China dan kehilangan tempat di tim utama untuk Mauro Zarate, waktu hampir habis untuk veteran.Ketika Boca Juniors dan River Plate memulai Superclasico Minggu di Buenos Aires, Carlos Tevez akan tertarik untuk menempatkan salah satu dari rival paling dibenci Xeneize.

Kenyataan bahwa veteran maju akan mulai di Bombonera, bagaimanapun, adalah tanda dari status berkurang yang ia pegang sejak kembali dari perjalanan Cina yang membawa bencana pada awal 2018.Pada 34, waktu hampir habis bagi seorang pria yang pernah menghitung dirinya di antara para pemogok elit dunia. Ini bisa menjadi kali terakhir penggemar Boca melihatnya berbaris melawan River, sebagai penarik perhatian.

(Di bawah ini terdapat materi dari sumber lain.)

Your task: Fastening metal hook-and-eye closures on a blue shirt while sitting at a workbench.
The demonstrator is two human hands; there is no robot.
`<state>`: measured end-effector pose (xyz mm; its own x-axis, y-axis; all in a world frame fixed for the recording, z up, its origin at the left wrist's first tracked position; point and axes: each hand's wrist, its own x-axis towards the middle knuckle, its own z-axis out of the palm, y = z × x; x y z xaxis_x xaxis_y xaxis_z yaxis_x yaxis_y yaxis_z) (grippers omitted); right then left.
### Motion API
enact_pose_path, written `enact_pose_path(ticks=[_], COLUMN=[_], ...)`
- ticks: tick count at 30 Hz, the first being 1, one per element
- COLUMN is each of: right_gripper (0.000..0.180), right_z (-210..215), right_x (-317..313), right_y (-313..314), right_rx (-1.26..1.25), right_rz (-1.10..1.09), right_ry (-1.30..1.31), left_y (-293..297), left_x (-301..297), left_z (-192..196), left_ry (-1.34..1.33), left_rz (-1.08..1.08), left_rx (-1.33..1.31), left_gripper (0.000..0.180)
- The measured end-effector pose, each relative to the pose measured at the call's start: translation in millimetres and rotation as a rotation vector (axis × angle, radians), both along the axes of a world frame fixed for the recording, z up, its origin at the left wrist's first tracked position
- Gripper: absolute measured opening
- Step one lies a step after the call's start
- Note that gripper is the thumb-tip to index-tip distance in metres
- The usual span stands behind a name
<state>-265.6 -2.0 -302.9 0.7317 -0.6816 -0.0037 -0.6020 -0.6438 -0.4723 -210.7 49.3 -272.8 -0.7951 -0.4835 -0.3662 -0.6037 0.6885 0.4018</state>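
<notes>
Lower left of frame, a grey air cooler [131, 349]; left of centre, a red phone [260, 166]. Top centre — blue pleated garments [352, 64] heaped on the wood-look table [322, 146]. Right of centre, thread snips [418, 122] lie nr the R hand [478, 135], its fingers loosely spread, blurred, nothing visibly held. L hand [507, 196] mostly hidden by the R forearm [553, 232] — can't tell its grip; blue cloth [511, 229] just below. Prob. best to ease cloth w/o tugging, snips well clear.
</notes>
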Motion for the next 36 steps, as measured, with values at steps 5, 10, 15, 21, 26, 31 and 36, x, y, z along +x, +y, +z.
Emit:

Meskipun terdengar aneh, Superclasico bukan Boca atau River yang paling penting minggu ini. Tes besar untuk dua rival datang pada hari Rabu, ketika kedua tim menggebrak perempat final Copa Libertadores mereka melawan Cruzeiro dan Independiente masing-masing.

Boca meningkatkan harapan mereka untuk membuat empat besar dengan kemenangan 2-0 atas lawan-lawan mereka dari Brasil, sementara Franco Armani berdiri di jalan Independiente untuk menutup hasil imbang tanpa gol untuk Millonarios yang membuat mereka tetap di jalur semifinal. Tevez, bagaimanapun, memainkan bagian yang sepenuhnya terbatas dalam keberhasilan timnya.

Striker itu diturunkan ke bangku cadangan, karena ia telah beberapa kali sejak musim dimulai pada bulan Agustus. Mantan pemain West Ham dan Inter, Mauro Zarate, yang direkrut dari Velez Sarsfield, adalah titik fokus baru serangan Boca, dan terbukti banyak dengan membuka skor di Bombonera dengan penyelesaian yang luar biasa.

Tevez, sementara itu, membuat perusahaan Fernando Gago pulih di sela-sela, melihat aksi hingga 76 menit ketika ia menggantikan Dario Benedetto. Tidak ada ciri khas antara mantan Juventus, Manchester United dan City, dan atasannya, tidak ada reaksi merajuk yang telah menyebabkan kejatuhannya dari rahmat – hanya pengakuan bahwa wujudnya tidak lagi mendapat tempat awal ketika itu paling penting.Sejak ia membuat comeback Boca kedua setelah mengambil Shanghai Shenhua untuk salah satu wahana paling mahal dalam sejarah sepak bola, jumlahnya secara agresif biasa-biasa saja.